**ABOUT THIS EXERCISE**
From the data below, return the exact lines starting at the line containing "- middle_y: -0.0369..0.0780" and ending at the line containing "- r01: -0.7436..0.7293", both included, and nothing else.

**DATA FOR ANALYSIS**
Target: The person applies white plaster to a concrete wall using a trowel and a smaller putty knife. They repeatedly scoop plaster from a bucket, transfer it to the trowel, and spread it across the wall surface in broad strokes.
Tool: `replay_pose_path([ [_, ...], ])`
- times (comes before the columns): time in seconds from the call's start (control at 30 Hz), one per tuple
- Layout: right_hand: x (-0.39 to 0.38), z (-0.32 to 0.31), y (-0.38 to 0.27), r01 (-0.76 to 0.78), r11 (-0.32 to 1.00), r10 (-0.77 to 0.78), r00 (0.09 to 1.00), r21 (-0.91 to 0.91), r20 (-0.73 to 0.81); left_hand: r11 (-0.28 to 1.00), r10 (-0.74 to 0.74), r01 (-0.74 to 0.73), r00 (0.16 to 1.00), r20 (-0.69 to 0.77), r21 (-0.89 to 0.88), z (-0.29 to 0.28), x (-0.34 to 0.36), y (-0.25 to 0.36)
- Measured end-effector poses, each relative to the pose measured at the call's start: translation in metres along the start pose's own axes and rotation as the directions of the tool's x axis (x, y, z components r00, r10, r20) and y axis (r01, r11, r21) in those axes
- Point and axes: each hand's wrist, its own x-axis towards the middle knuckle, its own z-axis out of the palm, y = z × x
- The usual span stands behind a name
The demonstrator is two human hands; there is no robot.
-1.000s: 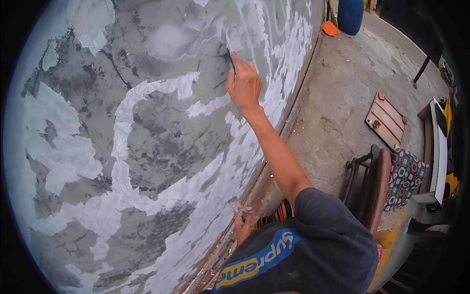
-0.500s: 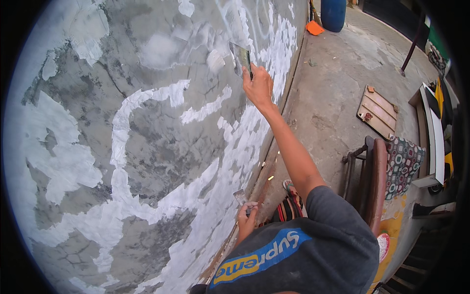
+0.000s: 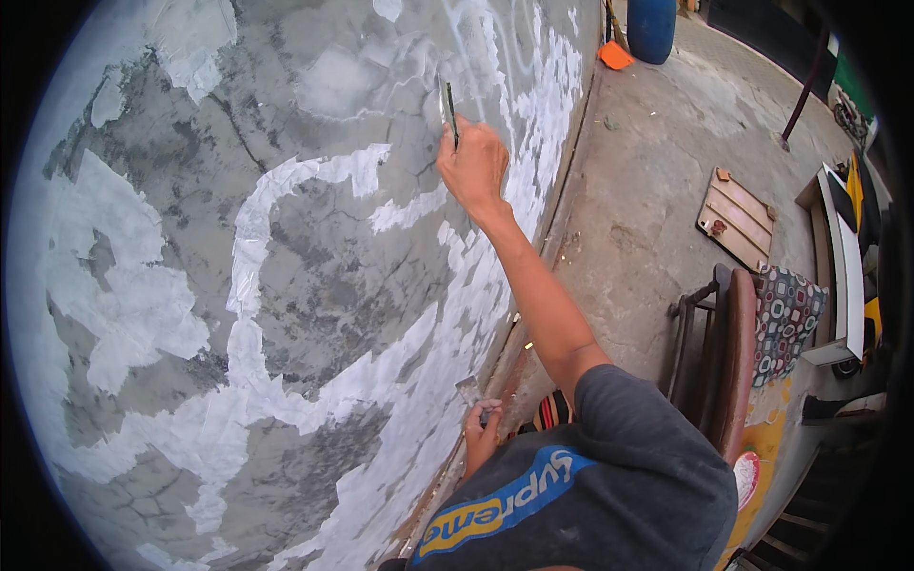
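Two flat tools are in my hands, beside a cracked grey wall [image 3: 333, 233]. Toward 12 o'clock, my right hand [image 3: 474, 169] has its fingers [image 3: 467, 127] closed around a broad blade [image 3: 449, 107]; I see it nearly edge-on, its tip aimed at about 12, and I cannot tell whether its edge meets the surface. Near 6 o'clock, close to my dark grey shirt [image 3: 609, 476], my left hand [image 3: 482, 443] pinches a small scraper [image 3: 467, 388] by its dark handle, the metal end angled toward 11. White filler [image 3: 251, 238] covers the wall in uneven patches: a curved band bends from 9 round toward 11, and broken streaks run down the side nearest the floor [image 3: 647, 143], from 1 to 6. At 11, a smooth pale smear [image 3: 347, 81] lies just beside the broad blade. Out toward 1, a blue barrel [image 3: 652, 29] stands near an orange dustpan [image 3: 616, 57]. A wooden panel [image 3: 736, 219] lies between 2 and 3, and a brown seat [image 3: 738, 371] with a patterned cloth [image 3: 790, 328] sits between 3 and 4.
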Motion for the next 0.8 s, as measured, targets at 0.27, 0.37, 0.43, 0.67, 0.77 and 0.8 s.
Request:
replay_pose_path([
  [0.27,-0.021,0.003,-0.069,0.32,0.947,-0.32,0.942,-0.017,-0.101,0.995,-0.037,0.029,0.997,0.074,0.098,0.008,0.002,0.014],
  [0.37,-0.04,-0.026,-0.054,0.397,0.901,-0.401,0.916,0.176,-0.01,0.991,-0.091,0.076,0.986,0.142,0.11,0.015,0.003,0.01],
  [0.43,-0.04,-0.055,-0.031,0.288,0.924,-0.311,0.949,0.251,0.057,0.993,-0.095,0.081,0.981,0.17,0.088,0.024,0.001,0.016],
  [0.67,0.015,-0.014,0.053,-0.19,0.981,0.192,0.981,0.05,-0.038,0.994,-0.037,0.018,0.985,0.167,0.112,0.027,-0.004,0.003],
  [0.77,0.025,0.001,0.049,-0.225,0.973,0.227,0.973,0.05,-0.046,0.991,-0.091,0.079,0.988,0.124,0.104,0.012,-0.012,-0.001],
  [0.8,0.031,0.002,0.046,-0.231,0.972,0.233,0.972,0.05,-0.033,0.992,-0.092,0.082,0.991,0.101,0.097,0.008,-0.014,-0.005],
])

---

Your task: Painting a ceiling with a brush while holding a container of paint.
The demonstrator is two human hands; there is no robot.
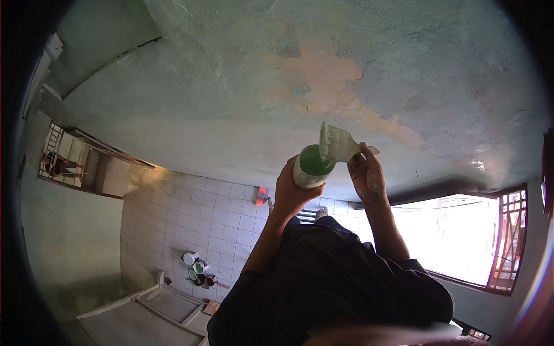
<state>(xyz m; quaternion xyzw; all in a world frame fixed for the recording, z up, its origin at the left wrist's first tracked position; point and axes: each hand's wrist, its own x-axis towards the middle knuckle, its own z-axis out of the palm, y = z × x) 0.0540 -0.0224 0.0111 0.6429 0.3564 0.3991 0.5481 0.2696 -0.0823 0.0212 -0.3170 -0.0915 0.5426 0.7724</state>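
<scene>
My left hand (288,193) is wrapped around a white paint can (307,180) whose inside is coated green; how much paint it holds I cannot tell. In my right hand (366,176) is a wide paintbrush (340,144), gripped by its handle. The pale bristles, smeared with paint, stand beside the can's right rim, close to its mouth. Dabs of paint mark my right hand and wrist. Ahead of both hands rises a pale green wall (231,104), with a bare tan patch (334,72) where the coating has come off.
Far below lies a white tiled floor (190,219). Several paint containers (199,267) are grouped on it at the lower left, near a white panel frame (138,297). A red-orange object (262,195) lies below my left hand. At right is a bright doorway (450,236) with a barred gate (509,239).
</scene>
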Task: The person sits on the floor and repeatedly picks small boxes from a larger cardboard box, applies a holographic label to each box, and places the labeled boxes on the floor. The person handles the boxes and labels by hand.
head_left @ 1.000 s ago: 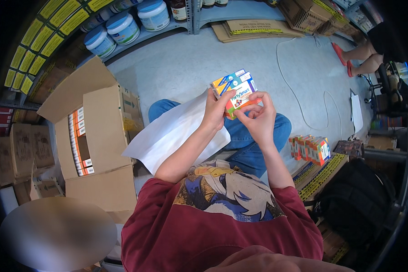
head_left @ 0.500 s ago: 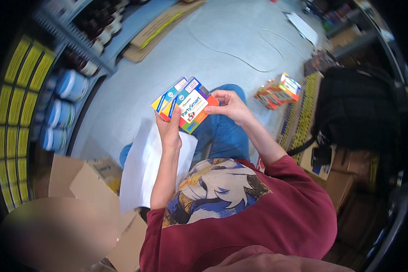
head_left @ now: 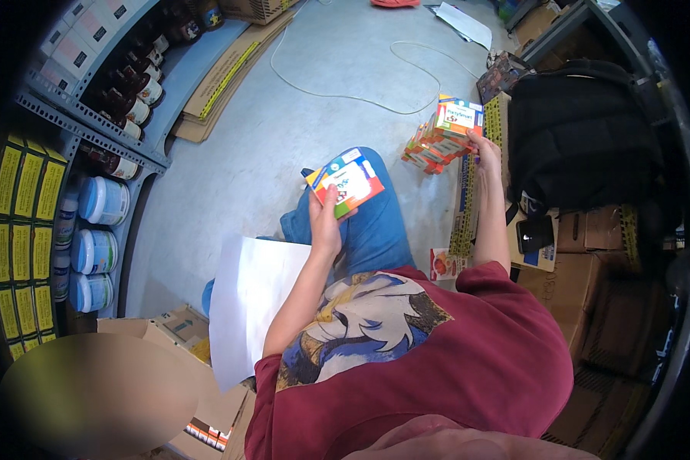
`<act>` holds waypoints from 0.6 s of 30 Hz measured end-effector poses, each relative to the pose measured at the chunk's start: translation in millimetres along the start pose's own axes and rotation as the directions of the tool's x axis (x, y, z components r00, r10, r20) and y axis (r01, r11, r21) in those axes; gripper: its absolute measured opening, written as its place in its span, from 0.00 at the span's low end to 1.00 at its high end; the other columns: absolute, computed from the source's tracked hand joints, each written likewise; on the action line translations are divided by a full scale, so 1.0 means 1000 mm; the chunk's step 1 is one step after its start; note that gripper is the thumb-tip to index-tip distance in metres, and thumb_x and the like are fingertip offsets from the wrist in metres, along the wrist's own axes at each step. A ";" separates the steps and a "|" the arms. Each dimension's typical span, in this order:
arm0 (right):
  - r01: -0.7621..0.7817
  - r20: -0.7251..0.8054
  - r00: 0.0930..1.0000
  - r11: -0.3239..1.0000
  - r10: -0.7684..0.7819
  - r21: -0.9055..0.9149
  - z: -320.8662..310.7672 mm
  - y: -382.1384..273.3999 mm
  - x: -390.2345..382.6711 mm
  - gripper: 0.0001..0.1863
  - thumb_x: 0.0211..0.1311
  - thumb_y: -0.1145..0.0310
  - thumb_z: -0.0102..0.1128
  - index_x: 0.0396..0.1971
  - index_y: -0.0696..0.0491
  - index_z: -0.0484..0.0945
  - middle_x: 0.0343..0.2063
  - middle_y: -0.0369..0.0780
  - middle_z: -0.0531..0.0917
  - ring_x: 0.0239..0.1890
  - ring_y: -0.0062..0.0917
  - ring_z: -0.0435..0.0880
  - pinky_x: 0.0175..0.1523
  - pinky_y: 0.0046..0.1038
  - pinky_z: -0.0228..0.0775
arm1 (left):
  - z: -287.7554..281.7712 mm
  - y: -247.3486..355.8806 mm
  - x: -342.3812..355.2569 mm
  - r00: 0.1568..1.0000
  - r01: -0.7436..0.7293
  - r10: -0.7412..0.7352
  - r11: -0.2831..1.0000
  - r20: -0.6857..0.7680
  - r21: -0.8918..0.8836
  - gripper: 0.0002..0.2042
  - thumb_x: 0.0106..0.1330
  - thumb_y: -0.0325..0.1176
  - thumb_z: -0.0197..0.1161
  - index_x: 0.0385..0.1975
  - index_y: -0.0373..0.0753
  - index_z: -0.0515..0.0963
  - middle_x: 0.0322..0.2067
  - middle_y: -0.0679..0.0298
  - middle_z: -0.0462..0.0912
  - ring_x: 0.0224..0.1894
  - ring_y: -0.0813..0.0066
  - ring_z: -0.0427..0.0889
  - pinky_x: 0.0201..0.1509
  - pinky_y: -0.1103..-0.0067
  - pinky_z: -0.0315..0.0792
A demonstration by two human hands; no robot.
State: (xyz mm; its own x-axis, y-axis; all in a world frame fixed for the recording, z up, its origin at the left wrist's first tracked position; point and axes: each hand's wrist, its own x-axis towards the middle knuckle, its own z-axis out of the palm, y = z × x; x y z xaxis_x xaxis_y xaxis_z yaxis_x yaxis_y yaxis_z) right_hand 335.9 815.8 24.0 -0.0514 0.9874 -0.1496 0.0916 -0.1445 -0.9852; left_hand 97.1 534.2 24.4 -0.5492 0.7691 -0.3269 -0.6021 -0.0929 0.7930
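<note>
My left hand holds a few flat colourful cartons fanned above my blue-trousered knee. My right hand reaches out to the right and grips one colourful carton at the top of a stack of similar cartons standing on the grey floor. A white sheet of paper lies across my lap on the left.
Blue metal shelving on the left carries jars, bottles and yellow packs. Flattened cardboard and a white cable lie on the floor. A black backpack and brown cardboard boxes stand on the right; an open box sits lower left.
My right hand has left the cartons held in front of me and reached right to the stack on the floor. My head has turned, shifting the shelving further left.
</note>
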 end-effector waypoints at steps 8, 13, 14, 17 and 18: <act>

**REPLY**
  - middle_y: -0.0369..0.0780
  - middle_z: -0.0531..0.0917
  - ring_x: 0.0239..0.1890
  - ring_y: -0.0062..0.0917
  - ring_z: -0.0435..0.0880
  - pinky_x: 0.0175..0.1523
  - pinky_y: 0.0046..0.1038
  - pinky_z: -0.0228..0.0775
arm1 (left):
  - z: -287.7554..281.7712 mm
  - y: -247.3486..355.8806 mm
  - x: -342.3812..355.2569 mm
  - r00: 0.1568..1.0000
  - r01: -0.7436..0.7293

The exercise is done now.